Report only the number of lines in this material that include "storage".
== Segment start ==
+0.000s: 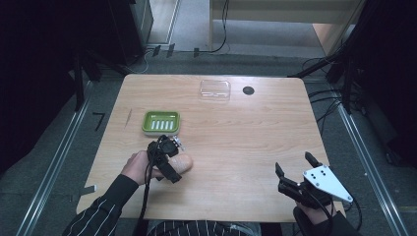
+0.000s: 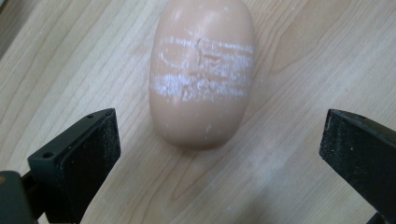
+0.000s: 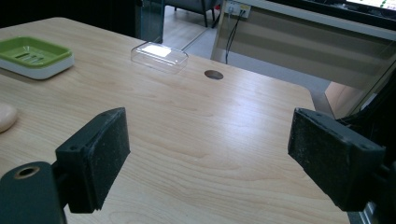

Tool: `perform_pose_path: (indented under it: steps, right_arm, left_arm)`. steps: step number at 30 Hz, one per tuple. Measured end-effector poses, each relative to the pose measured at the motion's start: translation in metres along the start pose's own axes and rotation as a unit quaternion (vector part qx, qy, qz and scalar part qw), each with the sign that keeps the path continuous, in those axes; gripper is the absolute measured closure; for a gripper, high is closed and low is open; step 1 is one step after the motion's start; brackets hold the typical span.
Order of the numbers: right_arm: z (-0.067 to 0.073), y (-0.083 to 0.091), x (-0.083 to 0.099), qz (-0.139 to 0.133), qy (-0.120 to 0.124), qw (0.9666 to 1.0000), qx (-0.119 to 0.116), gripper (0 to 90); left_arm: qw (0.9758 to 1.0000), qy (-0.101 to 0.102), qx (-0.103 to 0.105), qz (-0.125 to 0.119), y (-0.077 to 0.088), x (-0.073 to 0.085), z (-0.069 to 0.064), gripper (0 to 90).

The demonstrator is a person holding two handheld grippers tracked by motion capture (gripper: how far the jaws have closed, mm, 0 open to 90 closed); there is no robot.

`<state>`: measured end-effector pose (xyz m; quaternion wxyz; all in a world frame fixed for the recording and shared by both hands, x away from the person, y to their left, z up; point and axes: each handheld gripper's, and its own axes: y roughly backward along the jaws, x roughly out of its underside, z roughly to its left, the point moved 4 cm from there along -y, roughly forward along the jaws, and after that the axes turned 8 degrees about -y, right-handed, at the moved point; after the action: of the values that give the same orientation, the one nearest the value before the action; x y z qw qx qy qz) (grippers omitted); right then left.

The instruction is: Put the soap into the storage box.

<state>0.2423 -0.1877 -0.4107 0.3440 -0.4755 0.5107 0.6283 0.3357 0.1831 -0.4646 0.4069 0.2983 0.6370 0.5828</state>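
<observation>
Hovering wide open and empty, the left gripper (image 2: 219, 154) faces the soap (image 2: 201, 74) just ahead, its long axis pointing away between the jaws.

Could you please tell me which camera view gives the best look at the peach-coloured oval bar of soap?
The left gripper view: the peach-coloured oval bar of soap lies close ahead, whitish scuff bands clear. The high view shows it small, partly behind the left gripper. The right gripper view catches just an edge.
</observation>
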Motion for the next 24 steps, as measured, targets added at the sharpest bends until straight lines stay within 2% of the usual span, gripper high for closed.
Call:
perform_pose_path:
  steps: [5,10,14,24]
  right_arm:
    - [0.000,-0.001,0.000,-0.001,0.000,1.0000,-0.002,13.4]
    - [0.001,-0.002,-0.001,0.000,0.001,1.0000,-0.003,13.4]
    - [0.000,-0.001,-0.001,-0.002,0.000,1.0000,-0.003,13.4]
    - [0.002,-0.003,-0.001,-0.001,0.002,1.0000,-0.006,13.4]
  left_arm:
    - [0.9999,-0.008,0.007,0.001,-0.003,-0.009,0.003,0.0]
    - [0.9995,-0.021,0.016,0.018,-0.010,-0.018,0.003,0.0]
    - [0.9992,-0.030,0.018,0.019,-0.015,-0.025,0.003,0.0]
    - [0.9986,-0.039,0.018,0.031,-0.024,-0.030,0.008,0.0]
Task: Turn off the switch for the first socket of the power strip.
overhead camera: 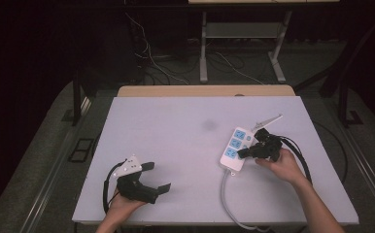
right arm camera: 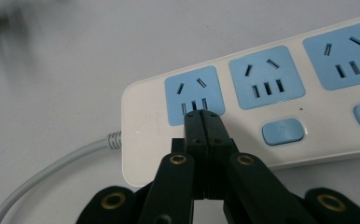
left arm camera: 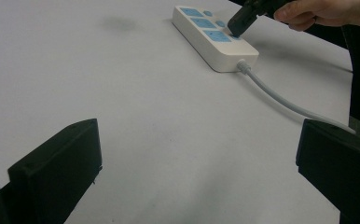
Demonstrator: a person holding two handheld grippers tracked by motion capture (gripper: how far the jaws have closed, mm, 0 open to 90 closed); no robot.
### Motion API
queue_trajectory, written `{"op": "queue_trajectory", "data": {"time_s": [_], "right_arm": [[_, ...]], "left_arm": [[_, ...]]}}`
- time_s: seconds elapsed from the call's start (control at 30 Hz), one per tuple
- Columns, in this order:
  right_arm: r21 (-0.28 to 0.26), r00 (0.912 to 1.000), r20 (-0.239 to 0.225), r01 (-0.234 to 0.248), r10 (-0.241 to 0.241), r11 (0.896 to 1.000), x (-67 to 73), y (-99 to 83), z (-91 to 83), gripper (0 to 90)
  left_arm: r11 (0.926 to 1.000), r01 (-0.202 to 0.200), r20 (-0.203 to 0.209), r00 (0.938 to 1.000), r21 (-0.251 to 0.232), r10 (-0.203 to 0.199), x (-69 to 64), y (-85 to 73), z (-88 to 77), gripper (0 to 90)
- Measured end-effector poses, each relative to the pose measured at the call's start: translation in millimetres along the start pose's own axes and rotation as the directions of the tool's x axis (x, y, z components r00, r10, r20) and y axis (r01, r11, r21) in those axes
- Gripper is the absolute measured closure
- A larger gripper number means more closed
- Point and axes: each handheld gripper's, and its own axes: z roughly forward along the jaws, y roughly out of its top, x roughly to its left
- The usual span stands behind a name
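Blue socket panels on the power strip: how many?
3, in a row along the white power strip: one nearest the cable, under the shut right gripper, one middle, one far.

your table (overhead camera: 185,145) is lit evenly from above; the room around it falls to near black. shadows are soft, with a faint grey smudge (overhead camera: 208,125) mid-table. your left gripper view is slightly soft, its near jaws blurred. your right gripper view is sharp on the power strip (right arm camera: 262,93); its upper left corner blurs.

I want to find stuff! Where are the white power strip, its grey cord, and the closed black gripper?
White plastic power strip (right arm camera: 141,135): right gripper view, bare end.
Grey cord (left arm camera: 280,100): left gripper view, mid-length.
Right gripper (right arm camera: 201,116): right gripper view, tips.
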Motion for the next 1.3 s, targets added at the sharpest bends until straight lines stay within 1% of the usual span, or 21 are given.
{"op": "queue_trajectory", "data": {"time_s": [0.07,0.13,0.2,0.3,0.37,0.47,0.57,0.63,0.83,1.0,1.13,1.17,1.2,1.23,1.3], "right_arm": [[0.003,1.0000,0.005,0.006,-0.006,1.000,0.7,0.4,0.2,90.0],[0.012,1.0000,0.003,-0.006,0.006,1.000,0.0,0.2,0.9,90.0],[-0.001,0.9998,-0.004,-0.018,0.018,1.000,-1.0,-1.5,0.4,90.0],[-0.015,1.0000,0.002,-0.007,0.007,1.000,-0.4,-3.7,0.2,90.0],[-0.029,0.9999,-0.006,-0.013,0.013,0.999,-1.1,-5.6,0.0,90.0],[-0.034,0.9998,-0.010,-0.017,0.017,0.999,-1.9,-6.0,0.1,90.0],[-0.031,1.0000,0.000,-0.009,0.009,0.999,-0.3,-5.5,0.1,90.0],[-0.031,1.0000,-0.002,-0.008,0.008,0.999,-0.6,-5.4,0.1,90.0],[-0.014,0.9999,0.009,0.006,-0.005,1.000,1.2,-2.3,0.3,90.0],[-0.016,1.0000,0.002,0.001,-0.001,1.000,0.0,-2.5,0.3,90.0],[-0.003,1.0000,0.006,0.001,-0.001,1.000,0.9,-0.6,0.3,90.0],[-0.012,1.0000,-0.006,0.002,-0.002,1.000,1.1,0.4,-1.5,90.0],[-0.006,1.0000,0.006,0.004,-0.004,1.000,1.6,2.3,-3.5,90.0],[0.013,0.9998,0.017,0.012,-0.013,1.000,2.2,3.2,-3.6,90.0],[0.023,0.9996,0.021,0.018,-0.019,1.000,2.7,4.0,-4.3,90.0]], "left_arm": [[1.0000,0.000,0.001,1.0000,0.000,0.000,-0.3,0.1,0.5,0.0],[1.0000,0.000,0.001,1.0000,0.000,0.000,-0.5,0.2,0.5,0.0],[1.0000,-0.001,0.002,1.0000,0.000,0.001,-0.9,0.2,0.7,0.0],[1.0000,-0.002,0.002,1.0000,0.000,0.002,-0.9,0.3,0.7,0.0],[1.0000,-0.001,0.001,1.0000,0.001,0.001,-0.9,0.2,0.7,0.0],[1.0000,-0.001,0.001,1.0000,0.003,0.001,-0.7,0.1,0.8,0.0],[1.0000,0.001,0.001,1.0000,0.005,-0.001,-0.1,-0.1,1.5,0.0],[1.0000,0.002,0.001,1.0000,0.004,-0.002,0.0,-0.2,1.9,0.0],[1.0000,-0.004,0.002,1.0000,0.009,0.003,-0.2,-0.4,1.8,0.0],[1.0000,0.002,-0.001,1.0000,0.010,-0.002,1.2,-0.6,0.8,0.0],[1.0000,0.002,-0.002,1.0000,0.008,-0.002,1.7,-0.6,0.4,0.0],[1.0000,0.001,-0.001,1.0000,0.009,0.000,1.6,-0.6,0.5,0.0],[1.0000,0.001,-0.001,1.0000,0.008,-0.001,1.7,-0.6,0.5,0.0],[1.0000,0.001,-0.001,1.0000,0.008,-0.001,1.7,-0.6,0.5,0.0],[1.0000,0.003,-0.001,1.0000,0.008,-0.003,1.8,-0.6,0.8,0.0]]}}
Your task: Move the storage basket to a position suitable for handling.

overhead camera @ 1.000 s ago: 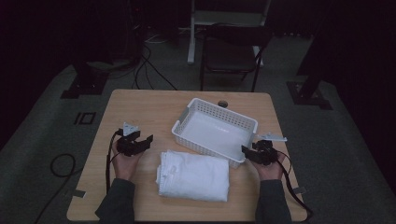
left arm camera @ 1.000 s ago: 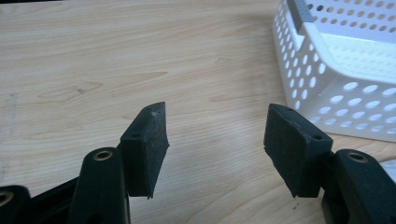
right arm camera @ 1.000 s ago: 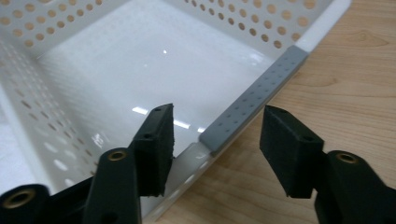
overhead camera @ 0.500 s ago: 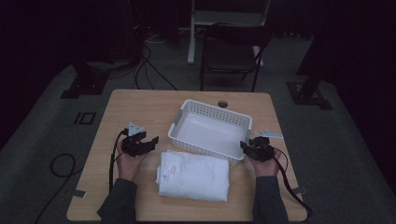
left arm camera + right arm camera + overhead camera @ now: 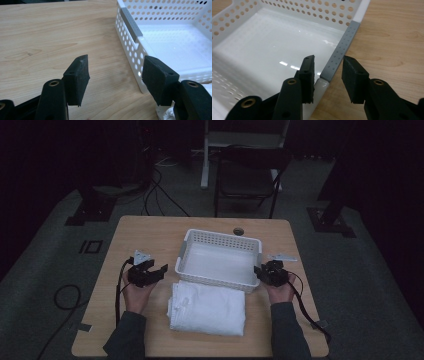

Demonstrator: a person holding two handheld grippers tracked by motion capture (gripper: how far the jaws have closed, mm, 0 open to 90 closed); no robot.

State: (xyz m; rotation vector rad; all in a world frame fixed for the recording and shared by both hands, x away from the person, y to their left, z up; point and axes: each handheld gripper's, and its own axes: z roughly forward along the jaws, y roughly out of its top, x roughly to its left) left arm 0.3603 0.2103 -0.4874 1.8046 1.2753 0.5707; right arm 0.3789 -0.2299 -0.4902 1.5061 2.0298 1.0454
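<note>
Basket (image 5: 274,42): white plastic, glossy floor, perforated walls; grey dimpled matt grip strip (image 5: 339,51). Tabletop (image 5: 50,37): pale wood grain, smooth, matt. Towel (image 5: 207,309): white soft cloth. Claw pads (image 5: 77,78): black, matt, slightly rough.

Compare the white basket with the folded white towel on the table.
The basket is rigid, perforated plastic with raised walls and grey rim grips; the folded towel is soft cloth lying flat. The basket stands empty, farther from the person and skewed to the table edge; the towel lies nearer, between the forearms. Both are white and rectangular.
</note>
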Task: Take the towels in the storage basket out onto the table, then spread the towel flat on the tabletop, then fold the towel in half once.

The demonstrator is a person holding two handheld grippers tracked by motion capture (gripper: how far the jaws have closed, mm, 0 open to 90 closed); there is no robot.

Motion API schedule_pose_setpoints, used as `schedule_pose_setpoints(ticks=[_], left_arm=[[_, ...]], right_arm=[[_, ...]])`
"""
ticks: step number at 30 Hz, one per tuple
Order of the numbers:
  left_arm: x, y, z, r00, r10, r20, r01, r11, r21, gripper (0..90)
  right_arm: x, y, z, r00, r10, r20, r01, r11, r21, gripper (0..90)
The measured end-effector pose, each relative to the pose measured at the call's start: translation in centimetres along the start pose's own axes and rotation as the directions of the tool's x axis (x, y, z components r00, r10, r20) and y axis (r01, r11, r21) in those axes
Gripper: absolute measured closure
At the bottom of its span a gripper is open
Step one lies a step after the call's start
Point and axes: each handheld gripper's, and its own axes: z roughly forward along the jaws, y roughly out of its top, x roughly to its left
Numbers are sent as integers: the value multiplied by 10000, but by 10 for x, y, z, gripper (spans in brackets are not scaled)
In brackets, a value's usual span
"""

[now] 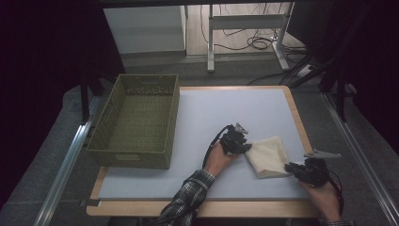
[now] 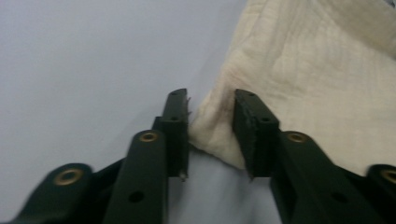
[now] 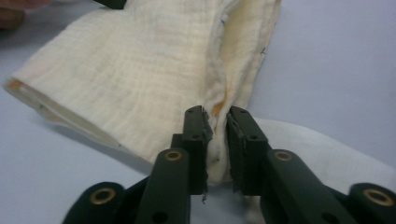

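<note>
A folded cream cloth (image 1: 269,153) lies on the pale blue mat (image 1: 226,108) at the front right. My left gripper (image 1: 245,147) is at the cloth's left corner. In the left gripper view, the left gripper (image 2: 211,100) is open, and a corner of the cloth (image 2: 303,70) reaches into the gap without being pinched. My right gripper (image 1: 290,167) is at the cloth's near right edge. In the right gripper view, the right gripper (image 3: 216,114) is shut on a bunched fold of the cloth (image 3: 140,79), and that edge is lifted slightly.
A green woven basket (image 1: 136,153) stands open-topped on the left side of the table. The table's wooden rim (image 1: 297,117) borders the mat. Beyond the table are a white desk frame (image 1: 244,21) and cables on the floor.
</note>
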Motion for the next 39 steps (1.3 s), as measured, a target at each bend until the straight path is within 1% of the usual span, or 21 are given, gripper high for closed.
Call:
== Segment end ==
### Solution for this problem
3